**WHAT YOU WILL DO**: Where in the listing does the word "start" appear? Report each line that holds it.

**GIVEN DATA**:
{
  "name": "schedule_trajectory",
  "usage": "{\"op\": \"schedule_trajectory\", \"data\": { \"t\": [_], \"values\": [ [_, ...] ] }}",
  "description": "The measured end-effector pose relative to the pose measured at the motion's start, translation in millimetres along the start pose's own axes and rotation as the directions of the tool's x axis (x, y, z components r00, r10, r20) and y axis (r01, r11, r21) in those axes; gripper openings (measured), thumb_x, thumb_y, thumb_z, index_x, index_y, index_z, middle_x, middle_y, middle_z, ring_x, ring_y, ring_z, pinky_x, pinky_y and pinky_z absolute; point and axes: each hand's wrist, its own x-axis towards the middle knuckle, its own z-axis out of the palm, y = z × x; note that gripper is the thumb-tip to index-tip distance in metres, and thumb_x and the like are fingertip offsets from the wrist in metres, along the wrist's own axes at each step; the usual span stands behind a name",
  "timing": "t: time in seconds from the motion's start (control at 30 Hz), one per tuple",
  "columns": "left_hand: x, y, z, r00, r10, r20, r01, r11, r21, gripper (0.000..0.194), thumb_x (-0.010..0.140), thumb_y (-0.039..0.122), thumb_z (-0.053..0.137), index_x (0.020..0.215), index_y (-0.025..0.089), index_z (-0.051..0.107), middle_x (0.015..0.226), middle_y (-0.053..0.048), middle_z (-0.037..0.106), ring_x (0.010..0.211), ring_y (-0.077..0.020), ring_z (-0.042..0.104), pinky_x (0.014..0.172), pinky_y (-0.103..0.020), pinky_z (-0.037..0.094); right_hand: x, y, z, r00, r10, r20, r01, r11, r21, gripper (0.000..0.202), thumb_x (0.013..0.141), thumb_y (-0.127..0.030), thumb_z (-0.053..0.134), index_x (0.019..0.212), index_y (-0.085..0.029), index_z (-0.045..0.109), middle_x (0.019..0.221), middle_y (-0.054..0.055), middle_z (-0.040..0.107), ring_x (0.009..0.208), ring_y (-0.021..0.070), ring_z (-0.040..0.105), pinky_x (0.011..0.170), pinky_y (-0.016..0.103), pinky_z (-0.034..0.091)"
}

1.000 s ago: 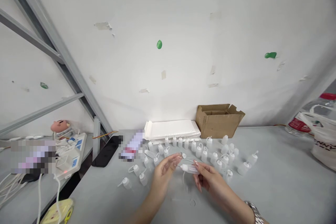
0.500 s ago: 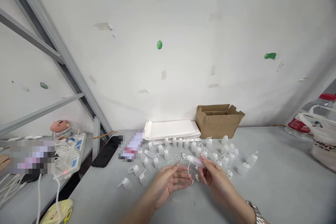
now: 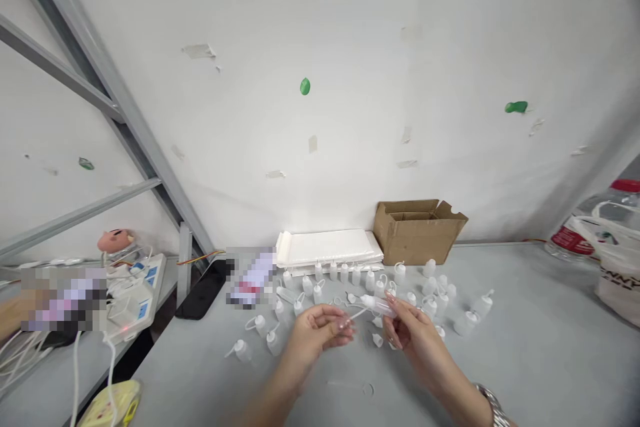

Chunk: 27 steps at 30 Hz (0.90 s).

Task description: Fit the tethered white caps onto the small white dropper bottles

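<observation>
A slim clear tube bottle (image 3: 381, 307) with a white nozzle lies between the thumb and fingers of my right hand (image 3: 413, 332), its nozzle toward the left. From the nozzle a thin white strap runs to my left hand (image 3: 320, 333), whose thumb and fingers pinch its end. Beneath and beyond my hands, several small white squeeze bottles (image 3: 242, 349) stand or lie on the grey table (image 3: 525, 353). Loose white caps (image 3: 377, 340) are beside my right hand's fingers. Near the front, a thin ring (image 3: 369, 389) lies flat.
White padded envelopes (image 3: 330, 247) and an open cardboard box (image 3: 420, 240) rest against the wall. A black phone (image 3: 205, 290) lies at the left, beside a power strip (image 3: 143, 300) with cables. At the right are a plastic bag (image 3: 617, 267) and a large bottle (image 3: 575, 237). Another person's hand (image 3: 15, 313) shows far left.
My left hand has gone from spread fingers to a pinch on the strap, which is now drawn out leftward. The tube has shifted slightly right. More of the other person's hand shows.
</observation>
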Motion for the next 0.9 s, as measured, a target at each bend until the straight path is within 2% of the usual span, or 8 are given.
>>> {"op": "schedule_trajectory", "data": {
  "t": [0.1, 0.3, 0.57, 0.9],
  "values": [
    [1.4, 4.4, -4.0, 0.996, 0.014, -0.092, -0.022, 0.996, -0.091, 0.036, 0.049, 0.031, 0.085, 0.075, 0.013, 0.068, 0.082, -0.01, 0.073, 0.076, -0.0191, 0.068, 0.071, -0.026, 0.052, -1.2, 3.0, -0.3, 0.999, -0.036, -0.02, 0.035, 0.996, -0.082, 0.038, 0.073, -0.051, 0.063, 0.063, -0.016, 0.054, 0.043, -0.006, 0.043, 0.041, 0.0068, 0.034, 0.045, 0.021, 0.026],
    [2.2, 4.0, -5.7, 0.994, 0.07, -0.083, -0.08, 0.99, -0.114, 0.038, 0.052, 0.038, 0.082, 0.08, 0.014, 0.071, 0.093, -0.01, 0.072, 0.083, -0.0219, 0.067, 0.077, -0.029, 0.05, -6.9, 3.8, 1.4, 0.99, -0.138, 0.002, 0.133, 0.954, -0.268, 0.037, 0.075, -0.053, 0.059, 0.073, -0.016, 0.061, 0.048, -0.004, 0.048, 0.046, 0.0103, 0.044, 0.047, 0.022, 0.035],
    [1.3, -1.1, -4.4, 0.983, 0.171, -0.061, -0.174, 0.984, -0.049, 0.035, 0.058, 0.041, 0.078, 0.081, 0.015, 0.072, 0.083, -0.009, 0.074, 0.074, -0.0187, 0.066, 0.066, -0.025, 0.046, -16.7, 4.5, 5.7, 0.963, -0.261, 0.064, 0.263, 0.867, -0.424, 0.037, 0.08, -0.051, 0.052, 0.086, -0.017, 0.064, 0.054, -0.001, 0.052, 0.051, 0.0129, 0.05, 0.053, 0.024, 0.043],
    [5.0, -5.6, -4.2, 0.989, 0.142, -0.047, -0.146, 0.983, -0.111, 0.03, 0.056, 0.041, 0.079, 0.066, 0.014, 0.071, 0.065, -0.006, 0.072, 0.06, -0.0139, 0.062, 0.06, -0.023, 0.042, -21.1, 8.8, 3.8, 0.93, -0.351, 0.112, 0.358, 0.788, -0.501, 0.034, 0.083, -0.047, 0.05, 0.092, -0.019, 0.066, 0.058, 0.0, 0.056, 0.053, 0.0127, 0.053, 0.054, 0.022, 0.046]
  ]
}}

**RESPONSE TO THE EXERCISE**:
  "description": "The measured end-effector pose relative to the pose measured at the motion's start, translation in millimetres along the start pose's own axes and rotation as the directions of the tool's x axis (x, y, z components r00, r10, r20) and y axis (r01, r11, r21) in those axes; gripper openings (measured), thumb_x, thumb_y, thumb_z, index_x, index_y, index_z, middle_x, middle_y, middle_z, ring_x, ring_y, ring_z, pinky_x, pinky_y and pinky_z absolute; point and axes: each hand's wrist, its own x-axis towards the middle knuckle, its own z-axis out of the palm, y = z × x; note that gripper is the thumb-tip to index-tip distance in metres, and thumb_x and the like are fingertip offsets from the wrist in metres, along the wrist's own axes at each step; the usual span stands behind a name",
  "timing": "t: time in seconds from the motion's start (control at 30 Hz), one per tuple",

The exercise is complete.